BEGIN
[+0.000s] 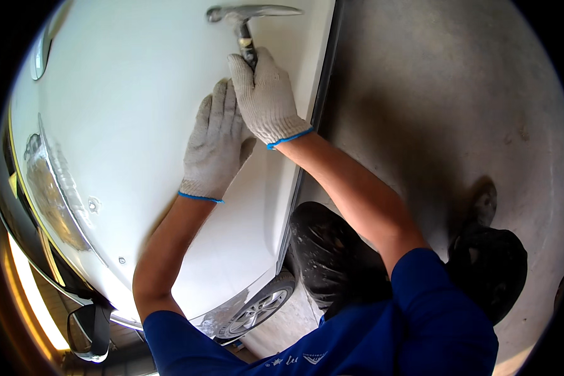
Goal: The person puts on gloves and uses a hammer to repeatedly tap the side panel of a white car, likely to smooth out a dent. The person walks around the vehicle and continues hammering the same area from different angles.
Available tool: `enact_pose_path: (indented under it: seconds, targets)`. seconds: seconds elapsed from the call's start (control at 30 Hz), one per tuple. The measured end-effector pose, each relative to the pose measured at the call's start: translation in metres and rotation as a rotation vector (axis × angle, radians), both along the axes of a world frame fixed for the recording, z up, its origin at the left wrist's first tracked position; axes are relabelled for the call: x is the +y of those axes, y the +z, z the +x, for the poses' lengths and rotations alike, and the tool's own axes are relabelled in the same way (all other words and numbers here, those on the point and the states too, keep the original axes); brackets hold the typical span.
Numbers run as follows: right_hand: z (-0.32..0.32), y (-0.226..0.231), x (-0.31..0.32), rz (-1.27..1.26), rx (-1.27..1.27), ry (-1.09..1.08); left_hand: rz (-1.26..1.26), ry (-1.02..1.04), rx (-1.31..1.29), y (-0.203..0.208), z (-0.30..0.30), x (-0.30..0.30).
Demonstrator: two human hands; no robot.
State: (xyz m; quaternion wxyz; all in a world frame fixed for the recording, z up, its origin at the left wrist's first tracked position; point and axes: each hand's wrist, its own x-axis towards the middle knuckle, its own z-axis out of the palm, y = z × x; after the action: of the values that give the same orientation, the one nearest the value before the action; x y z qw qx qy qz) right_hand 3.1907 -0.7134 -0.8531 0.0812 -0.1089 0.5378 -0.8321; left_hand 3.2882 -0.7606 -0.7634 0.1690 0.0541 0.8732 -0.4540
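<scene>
**One hammer, two gloved hands on a white car door**

A single body hammer (252, 14) sits at the top of the view, its long, slim, grey metal head lying crosswise against the white car door panel (138, 113). Its dark handle, with a pale band just under the head, runs down into the right hand (264, 94), which is clenched around it. The left hand (216, 144) lies flat and released on the panel just beside the right, fingers spread upward. Both wear off-white knit gloves with blue cuffs. One front wheel (257, 310), one side mirror (89, 331) and one door handle (39, 56) show, beside a grey concrete floor (457, 94).
</scene>
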Motion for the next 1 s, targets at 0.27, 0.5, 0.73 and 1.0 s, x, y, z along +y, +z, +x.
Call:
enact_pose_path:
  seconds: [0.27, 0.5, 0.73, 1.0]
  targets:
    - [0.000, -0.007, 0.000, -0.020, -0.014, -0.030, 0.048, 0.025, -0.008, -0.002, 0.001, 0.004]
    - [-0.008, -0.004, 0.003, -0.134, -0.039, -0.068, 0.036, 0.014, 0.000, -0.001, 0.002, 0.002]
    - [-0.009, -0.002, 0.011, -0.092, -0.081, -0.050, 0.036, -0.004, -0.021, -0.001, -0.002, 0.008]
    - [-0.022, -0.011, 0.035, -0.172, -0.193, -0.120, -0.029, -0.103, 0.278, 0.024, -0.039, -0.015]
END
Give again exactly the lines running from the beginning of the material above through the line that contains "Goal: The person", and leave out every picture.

[+0.000s] 
Goal: The person puts on gloves and uses a hammer to repeatedly tap the side panel of a white car, likely to smooth out a dent. The person walks around the vehicle and continues hammering the same area from different angles.

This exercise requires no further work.